Cleveland.com critic Steven Litt couldn’t touch the new name even if he wanted to do so. He is too busy applauding and explaining why “it’s brilliant: It’s got pride of place, legacy, nostalgia, stewardship, and strength all wrapped in one rough, tough, beautiful, powerful word: Guardians.” I commend Litt’s assessment to you: “Renaming [the] team the Guardians resonates artistically and culturally.” If you do look up Litt’s story you will learn the history of the “eight 43-foot tall Berea sandstone sculptures of guardians that stand watch on four pylons over the east and west ends of the 1932 Hope Memorial Bridge, AKA Lorain-Carnegie Bridge” from which the team drew the name.

Words matter. [Yes, I’m prejudiced.] “Guardians” is not only “powerful” but also incorporates the last five letters—“dians”—of the name the team has borne since 1915. When most look at the new name they will think of the team. Me? I will think of home.

I was born and reared on what once was Indian Territory before it became the State of Oklahoma in 1907. Though I am not an American Indian I sometimes think I was the only person in my small northeast Oklahoma town who had no Indian blood. My closest friends did, and the Cherokee Nation on whose land Nowata, Oklahoma, is situated was among those who had asked the Cleveland Baseball Club to follow up dumping its Chief Wahoo logo by also changing its name. I respect Cherokee wisdom.

One of my closest friends, the late Bucky Buck, a member of the Delaware Tribe, followed the Cleveland “Tribe” as if it were his own because he loved the Indians. Unlike some, he considered the name an honor rather than an affront. He would not be happy. He would have continued to wear his ballcap that featured Chief Wahoo and as he told me when I wrote Football, Fast Friends, and Small Towns: A Memoir Straight from a Broken Oklahoma Heart: “My Wahoo ballcap remains on my head in Oklahoma, and if someone differs, we can settle that.” Even dying of cancer, Bucky was a fighter.

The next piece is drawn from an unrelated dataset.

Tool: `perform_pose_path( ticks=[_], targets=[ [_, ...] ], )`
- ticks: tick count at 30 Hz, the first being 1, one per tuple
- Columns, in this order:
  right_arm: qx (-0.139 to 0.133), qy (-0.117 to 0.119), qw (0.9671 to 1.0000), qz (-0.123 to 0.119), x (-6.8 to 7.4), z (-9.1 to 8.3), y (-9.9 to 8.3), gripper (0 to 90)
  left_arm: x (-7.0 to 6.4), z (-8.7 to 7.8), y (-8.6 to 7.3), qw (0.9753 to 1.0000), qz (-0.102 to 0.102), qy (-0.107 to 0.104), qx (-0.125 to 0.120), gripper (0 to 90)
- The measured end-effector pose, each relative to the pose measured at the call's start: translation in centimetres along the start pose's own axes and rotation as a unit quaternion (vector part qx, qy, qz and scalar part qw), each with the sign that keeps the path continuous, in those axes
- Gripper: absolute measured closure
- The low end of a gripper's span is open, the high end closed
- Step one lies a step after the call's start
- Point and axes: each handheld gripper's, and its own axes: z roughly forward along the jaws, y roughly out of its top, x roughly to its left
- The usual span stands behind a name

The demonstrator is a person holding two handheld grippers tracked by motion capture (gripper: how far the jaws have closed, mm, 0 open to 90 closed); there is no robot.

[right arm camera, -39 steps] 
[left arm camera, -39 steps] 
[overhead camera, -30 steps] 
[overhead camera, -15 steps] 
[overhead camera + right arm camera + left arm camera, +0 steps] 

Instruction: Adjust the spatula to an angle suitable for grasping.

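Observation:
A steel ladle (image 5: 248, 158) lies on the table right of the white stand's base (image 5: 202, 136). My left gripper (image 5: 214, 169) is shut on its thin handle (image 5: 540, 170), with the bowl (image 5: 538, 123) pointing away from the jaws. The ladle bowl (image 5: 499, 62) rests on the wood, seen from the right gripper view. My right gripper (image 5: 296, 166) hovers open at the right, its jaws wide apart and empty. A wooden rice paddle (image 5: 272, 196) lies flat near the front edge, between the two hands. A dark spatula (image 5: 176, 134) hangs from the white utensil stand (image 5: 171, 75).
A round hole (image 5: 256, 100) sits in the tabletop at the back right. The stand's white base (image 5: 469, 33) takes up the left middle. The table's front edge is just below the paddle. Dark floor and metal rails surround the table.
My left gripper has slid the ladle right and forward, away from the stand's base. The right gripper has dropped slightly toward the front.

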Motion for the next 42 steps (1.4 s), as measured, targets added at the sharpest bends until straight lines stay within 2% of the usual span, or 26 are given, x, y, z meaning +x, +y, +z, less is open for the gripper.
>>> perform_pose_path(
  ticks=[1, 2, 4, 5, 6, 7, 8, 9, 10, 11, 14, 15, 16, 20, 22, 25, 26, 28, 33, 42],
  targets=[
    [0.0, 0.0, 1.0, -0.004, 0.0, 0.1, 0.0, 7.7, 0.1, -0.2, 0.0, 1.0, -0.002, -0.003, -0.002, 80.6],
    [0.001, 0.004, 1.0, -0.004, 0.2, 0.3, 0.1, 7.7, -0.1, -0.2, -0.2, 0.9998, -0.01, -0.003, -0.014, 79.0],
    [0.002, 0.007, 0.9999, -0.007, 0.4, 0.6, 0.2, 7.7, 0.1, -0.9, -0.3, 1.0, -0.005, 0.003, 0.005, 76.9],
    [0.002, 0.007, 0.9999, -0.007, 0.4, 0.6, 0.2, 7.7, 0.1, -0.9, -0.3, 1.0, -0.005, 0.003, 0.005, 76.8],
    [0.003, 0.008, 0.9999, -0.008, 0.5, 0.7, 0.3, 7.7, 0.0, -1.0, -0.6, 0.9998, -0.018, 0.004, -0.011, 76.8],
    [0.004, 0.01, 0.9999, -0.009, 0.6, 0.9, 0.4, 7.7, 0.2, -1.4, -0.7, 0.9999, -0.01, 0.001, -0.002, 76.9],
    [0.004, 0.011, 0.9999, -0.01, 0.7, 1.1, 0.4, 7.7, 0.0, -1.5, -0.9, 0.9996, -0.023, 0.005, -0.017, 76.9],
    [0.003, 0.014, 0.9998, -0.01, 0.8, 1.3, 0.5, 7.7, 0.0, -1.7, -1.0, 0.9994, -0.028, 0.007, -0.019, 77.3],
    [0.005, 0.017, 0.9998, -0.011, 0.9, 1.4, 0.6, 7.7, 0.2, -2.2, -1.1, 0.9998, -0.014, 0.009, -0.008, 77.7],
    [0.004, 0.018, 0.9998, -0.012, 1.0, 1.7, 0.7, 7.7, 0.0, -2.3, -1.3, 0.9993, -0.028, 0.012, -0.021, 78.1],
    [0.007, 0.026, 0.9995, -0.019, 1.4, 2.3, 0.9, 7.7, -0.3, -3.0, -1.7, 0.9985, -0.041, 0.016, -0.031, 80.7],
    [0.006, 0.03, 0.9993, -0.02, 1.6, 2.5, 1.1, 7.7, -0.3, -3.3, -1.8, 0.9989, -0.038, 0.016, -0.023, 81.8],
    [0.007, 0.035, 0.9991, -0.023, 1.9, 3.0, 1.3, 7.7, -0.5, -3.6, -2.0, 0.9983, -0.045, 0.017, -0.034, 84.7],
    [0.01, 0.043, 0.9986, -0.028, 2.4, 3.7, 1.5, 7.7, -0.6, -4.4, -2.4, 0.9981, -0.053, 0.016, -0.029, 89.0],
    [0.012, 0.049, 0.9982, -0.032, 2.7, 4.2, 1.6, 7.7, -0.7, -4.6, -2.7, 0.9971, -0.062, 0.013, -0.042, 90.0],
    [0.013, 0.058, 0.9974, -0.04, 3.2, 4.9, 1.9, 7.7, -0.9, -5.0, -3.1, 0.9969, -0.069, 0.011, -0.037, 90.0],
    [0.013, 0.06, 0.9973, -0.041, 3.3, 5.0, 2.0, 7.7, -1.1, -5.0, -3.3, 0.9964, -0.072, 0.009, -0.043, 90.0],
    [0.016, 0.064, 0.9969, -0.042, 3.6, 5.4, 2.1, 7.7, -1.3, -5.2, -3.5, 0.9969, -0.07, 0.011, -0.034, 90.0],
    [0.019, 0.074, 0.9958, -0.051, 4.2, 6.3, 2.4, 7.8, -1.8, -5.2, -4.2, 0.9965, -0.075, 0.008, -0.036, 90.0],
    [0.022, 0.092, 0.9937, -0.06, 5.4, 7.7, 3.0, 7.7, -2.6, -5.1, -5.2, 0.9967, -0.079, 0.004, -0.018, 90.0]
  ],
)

If I get back to Oklahoma before I’ve been turned into cremains, I may just take Bucky a new Cleveland ballcap and/or Guardians jersey and leave it on his arrowhead-shaped tombstone with feathers on a black facade. I’ll drop off a note, too; it will explain that Dolan changed the name to stop this athletic version of the Indian wars. Dolan said he believes a professional sports team should bring a community together, not divide it.

Bucky stood for what’s right and, I think, that would have turned him into a Guardian. He would have come down on the right side of history . . . even if he had hated doing it.